Cagnoni с коллегами (263) сообщили об использовании мелатонина с дозировкой 50 милиграмм в день для лечения пациента с легочным и кожным саркоидозом с разрешением кожных повреждений в течение нескольких месяцев с улучшением легочной функции. Yamada (262) сообщил о лечении двух пациентов траниластом с разрешением кожных повреждений через 3 месяца. Траниласт - противоантиаллерическое лекарственное средство, используемое для лечения крапивницы или атопии, которая имеет антифиброзные свойства, но не разрешено к применению в США (262). В России, Samstov (264) сообщил о использовании проспидина (противоопухолевый препарат с цитостатическими свойствами) в сочетании с кортикостероидами при системном саркоидозе с инволюцией повреждений кожи.
Когда эта статья была принята к публикации, Bachelez с коллегами сообщили о результатах лечения кожного саркоидоза миноциклином в открытом нерандомизированном исследовании.

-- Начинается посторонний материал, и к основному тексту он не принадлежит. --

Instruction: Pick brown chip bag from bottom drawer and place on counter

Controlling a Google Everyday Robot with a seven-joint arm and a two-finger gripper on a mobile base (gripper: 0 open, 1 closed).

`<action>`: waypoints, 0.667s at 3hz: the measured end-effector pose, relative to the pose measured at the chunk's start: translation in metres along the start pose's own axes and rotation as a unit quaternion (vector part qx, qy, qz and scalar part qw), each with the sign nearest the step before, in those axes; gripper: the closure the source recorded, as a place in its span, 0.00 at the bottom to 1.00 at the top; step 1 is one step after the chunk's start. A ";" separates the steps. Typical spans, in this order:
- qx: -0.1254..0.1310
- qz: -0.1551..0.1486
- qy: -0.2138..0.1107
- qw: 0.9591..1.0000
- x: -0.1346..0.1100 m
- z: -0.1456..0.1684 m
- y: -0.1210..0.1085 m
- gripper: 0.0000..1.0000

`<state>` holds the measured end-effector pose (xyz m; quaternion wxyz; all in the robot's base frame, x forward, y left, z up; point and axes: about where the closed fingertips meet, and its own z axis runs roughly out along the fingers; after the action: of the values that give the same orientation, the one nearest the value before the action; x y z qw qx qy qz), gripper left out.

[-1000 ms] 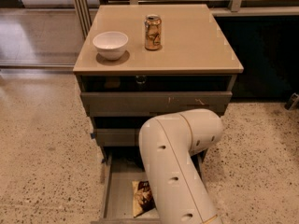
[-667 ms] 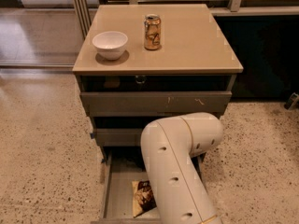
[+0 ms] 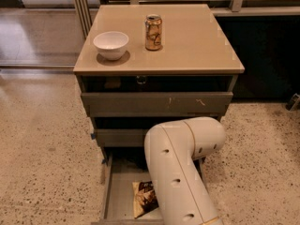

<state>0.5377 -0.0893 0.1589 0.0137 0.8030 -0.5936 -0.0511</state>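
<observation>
The cream-white jointed robot arm (image 3: 180, 172) has drifted slightly to the right over the last second. The bag, the bowl and the can lie where they were.

The arm's rounded elbow sits in front of the cabinet's lower right part. Its thick link slants down across the right half of the pulled-out, shallow grey metal bottom drawer (image 3: 121, 184) and runs off the near edge of the view. The end effector does not show. It is hidden somewhere beneath or beyond that link, so I cannot tell whether it is wide, narrow or holding anything.

The small crinkled dark-brown foil chip bag (image 3: 144, 198) lies flat on the drawer floor in the near part. Its right edge is tucked under the arm. A bare strip of grey floor runs between the bag and the drawer's left wall. The far part of the drawer lies in shadow under the grey middle drawer (image 3: 117, 137). Above that, the grey top drawer (image 3: 157, 104) stands a little out from under the overhanging top.

The square glossy beige worktop (image 3: 197, 41) carries a white round bowl (image 3: 111, 44) near its left near corner. A gold drink can (image 3: 153, 32) stands upright just to the bowl's right and a little farther back, apart from it. From the can rightward the beige surface runs bare to the right and near edges. Speckled terrazzo floor (image 3: 47, 149) lies open on both sides of the cabinet.
</observation>
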 end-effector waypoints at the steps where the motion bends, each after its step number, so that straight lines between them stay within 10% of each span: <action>1: 0.000 0.000 0.000 1.000 0.000 0.000 0.000 0.42; 2: 0.000 0.000 0.000 1.000 0.000 0.000 0.000 0.65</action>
<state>0.5376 -0.0893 0.1588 0.0137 0.8030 -0.5936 -0.0512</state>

У 12 пациентов с кожным саркоидозом проводилось лечение миноциклином с дозировкой 200 милиграмм в день в течение 12 месяцев. 8 пациентов имели полную ремиссию кожных повреждений. Побочные эффекты были минимальными. (Bachelez H, Senet P, Cadranel J, Kaoukhov, Dubertret L. Использование тетрациклинов для лечения саркоидоза. Arh Dermatol 2001; 137:69-73).